I. Introduction

Group-III nitrides are known to be pyroelectric, i.e., they exhibit a spontaneous and piezoelectric polarization [1]. At their heterointerfaces, a polarization-induced sheet charge is formed, which attracts mobile electrons to form a dense two-dimensional electron gas [2]. Since its sheet carrier density is strongly influenced by the surface potential, AIGaN/GaN heterostructures are very promising candidates as sensors for ions, polar liquids, and gases. Due to their physical and chemical stability, they even work at high temperatures or in hostile and toxic environments. Such a sensor mainly consists of a gateless transistor structure with two ohmic contacts. The details of the sensing mechanism have been published by Neuberger et al. [3], [4]. This paper is focused on the optimization of such heterostructures by surface modifications to produce a sensing device for smallest liquid droplets with volumes less than 1 nL, which allows a fast and cheap screening of rare substances, expensive pharmaceuticals, bacteria, etc. For a good sensor performance, a hydrophilic surface is necessary to make the droplets spread over the whole active area.

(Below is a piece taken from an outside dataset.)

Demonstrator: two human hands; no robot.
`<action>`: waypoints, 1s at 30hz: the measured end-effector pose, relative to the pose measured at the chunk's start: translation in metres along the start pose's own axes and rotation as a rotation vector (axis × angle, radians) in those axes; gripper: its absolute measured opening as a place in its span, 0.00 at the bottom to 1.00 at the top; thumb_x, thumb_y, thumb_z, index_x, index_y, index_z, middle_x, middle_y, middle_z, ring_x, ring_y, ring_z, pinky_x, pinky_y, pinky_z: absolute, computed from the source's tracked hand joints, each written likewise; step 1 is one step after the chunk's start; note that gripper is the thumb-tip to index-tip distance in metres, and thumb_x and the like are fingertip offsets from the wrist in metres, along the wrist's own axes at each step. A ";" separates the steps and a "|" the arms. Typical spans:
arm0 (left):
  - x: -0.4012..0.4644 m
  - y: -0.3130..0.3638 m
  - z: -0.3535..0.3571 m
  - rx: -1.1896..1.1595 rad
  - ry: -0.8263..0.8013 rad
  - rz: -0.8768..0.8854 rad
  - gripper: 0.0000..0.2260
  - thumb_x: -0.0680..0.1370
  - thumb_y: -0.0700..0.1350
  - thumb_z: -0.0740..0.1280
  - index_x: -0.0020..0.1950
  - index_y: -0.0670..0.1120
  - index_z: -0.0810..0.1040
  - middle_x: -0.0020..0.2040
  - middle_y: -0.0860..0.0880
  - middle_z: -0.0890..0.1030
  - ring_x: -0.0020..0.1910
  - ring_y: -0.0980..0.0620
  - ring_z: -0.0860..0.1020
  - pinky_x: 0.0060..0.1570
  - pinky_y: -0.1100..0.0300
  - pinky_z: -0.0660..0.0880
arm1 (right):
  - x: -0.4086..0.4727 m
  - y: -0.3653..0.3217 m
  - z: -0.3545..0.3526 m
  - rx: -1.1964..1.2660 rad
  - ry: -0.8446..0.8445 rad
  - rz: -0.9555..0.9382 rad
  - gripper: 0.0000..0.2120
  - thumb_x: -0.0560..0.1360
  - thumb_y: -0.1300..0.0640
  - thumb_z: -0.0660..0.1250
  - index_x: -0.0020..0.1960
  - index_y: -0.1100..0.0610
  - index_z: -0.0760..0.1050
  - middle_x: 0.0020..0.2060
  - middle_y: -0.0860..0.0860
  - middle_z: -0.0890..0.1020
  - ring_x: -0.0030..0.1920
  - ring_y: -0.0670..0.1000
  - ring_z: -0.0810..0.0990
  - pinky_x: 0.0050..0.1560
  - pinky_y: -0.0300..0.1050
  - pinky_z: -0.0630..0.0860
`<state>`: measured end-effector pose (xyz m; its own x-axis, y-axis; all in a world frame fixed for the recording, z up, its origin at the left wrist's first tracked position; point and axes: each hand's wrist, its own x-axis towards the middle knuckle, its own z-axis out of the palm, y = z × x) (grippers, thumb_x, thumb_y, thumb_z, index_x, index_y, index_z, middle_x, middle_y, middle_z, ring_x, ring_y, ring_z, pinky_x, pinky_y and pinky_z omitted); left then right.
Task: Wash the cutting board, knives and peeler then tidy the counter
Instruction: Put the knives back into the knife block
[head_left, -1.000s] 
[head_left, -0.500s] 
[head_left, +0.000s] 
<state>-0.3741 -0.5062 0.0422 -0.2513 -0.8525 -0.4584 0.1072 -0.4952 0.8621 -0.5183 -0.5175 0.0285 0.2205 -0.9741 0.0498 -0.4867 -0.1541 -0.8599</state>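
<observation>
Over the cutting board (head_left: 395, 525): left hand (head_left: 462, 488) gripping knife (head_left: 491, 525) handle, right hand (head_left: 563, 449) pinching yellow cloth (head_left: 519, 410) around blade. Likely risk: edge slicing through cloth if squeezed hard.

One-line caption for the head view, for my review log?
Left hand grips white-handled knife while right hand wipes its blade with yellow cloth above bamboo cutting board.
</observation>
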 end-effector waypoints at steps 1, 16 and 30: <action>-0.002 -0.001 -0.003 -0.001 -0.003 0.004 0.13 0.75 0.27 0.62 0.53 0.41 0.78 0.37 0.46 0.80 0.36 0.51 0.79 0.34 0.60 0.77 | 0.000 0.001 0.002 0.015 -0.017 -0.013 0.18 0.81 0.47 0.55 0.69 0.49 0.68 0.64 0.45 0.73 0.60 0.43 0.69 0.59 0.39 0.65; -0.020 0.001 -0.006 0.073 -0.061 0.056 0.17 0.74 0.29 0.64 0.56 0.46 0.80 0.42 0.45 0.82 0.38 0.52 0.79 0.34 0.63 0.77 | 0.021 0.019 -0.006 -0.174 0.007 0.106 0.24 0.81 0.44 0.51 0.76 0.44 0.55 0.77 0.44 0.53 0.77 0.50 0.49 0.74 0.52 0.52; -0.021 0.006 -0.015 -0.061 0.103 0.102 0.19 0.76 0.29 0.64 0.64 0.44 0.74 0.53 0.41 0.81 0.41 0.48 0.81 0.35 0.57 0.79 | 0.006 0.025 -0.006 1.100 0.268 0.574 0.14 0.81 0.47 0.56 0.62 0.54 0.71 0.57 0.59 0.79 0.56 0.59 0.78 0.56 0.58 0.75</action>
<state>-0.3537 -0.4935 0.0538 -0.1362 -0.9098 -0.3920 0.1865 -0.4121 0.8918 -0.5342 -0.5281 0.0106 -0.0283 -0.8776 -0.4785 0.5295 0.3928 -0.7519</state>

A hydrophobic surrounding supports a self-positioning effect and protects the ohmic metal contacts from contamination [5]. The hydrophilic surface is obtained by a dry or wet oxidation of the AIGaN surface. Fluorocarbon (FC) layers are investigated as a hydrophobic periphery. Their chemical inertness against most liquids ensures that no reaction with the measuring specimen takes place.